The eHL intervention comprised weekly two-hour sessions during PE classes over six weeks. The eHL education program contents were based on materials from previous studies on eHL programs [41,42] and evidence-based health literacy education programs among female college students in PE classes [43]. An intervention duration of six weeks or less has been tested and proven to be effective in previous eHL intervention studies [41,42,43]. We developed a six-session eHL education program tailored to the participants of this study through several meetings with relevant experts, and the final version of each session was produced after several careful modifications to the program. The six-session online eHL intervention program comprised two sequential steps: (1) health-related knowledge-building education for acquiring basic information on positive health behaviors (e.g., physical activity, healthy eating, and sleep), (2) eHL experience-building practice for allowing students to find, assess, and utilize reliable health resources online through a practice program focused on promoting eHL. The two sequential steps (health education and practice) are more effective when health education and related practice are combined in the promotion of health behavior [44]. Specifically, we conducted practical training using a credible online health information portal site in South Korea: the Korea National Health Information Portal provided by the Korea Disease Control and Prevention Agency, promoting eHL. The practice was based on a previous study [45] showing that eHL was higher in adolescents familiar with MedlinePlus, a reliable health-related site.
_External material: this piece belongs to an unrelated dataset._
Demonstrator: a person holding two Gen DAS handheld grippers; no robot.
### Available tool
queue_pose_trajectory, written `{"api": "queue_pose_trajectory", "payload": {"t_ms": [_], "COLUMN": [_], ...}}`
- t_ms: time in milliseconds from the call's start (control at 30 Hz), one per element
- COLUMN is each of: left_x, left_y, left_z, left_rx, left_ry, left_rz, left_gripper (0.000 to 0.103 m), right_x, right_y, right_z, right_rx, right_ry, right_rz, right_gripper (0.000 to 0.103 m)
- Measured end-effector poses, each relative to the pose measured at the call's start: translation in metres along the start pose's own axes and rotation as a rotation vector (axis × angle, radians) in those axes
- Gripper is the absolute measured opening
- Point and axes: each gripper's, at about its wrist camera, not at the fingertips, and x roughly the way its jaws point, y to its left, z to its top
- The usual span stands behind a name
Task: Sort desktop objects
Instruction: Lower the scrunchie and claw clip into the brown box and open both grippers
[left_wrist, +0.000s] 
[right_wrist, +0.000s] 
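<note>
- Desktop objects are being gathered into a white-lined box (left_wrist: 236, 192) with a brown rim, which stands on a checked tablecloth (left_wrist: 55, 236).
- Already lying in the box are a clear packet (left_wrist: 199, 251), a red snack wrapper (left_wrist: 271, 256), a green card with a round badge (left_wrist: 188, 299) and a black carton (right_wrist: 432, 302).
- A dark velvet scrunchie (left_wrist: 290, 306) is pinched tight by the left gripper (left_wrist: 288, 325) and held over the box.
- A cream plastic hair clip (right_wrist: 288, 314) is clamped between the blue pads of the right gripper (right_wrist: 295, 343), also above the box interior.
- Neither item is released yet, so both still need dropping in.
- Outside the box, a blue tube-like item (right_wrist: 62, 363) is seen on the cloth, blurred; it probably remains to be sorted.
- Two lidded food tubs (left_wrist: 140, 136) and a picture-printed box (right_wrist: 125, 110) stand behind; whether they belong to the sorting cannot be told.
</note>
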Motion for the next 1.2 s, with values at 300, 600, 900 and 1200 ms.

Particular session goals and contents of each session of the eHL education program are presented in Table 1. Figure 1 represents participant allocation and a flow diagram that shows the research process before and after the intervention.
Before the study, the purpose and procedure of the experiment were fully explained to the participants. Online surveys were administered through Google Forms before and after the intervention, and all participants received a small gift (e.g., coffee coupon) as a reward for their participation. After the entire experiment was completed, considering research ethics, each group was provided with the other group’s intervention.

2.3. Measures

2.3.1. Demographics

To examine participants’ general characteristics, we investigated their age, academic year, major, and time spent on the Internet. Health-related characteristics included items on subjective health status, health interest, and weekly exercise time.

2.3.2. eHL

For the analysis, eHL was measured using the eHealth Literacy Scale (eHEALS) [8] which was translated and modified into Korean [46]. The Korean version of the scale is a reliable tool which validity has been confirmed with a reliability coefficient of 0.88 [46]. The scale comprised 8 items scored on a 5-point Likert scale (1 = strongly disagree to 5 = strongly agree), with higher scores indicating a higher eHL level. The reliability coefficient (Cronbach’s α) of this study was 0.93.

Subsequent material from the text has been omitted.